Gonzalez v. State

271 So. 3d 80
CourtDistrict Court of Appeal of Florida
DecidedFebruary 20, 2019
Docket18-0084
StatusPublished
Cited by1 cases

This text of 271 So. 3d 80 (Gonzalez v. State) is published on Counsel Stack Legal Research, covering District Court of Appeal of Florida primary law. Counsel Stack provides free access to over 12 million legal documents including statutes, case law, regulations, and constitutions.

Bluebook
Gonzalez v. State, 271 So. 3d 80 (Fla. Ct. App. 2019).

Opinion

Third District Court of Appeal State of Florida

Opinion filed February 20, 2019. Not final until disposition of timely filed motion for rehearing.

________________

No. 3D18-84 Lower Tribunal No. 17-83 ________________

Ceasar Gonzalez, Appellant,

vs.

The State of Florida, Appellee.

An Appeal from the Circuit Court for Miami-Dade County, Richard Hersch, Judge.
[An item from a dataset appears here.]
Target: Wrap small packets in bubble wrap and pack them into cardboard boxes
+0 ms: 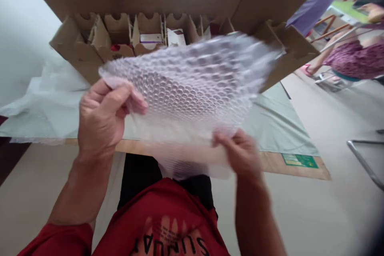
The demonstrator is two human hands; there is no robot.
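clear bubble-wrap sheet (192, 84) was held spread: left hand (102, 120) clenched on one corner, right hand (240, 156) pinching the lower edge. even tension looked best, off the brown divided cardboard box (75, 48).

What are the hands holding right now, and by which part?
One bubble wrap sheet, held by both: the left hand pinches its left corner, the right hand pinches its lower edge.

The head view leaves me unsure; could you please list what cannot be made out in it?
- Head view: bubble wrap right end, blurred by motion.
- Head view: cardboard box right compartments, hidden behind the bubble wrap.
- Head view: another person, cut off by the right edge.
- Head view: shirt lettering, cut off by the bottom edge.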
Carlos J. Martinez, Public Defender, and Susan S. Lerner, Assistant Public Defender, for appellant.

Ashley Moody, Attorney General, and Kayla H. McNab, Assistant Attorney General, for appellee.

Before FERNANDEZ, LINDSEY, and MILLER, JJ.

MILLER, J. Ceasar Gonzalez appeals his convictions, following a jury trial, for attempted

aggravated battery and battery, as lesser-included offenses of attempted second-

degree murder and domestic battery by strangulation. We affirm.

First, Gonzalez asserts that the trial court erred by admitting into evidence a

prior act of domestic violence involving the same victim. We find the prior act was

properly admitted into evidence to prove motive, intent, or absence of mistake or

accident, and the trial court provided a limiting instruction and restricted the scope

of inquiry into the prior act to prevent unfair prejudice. Burgal v. State, 740 So. 2d

82, 83 (Fla. 3d DCA 1999) (“[T]he prior incidents of domestic violence by

[defendant] against the victim were properly admitted into evidence to prove motive,

intent, and premeditation.”); see §§ 90.404(2) and 90.403, Fla. Stat. (2018).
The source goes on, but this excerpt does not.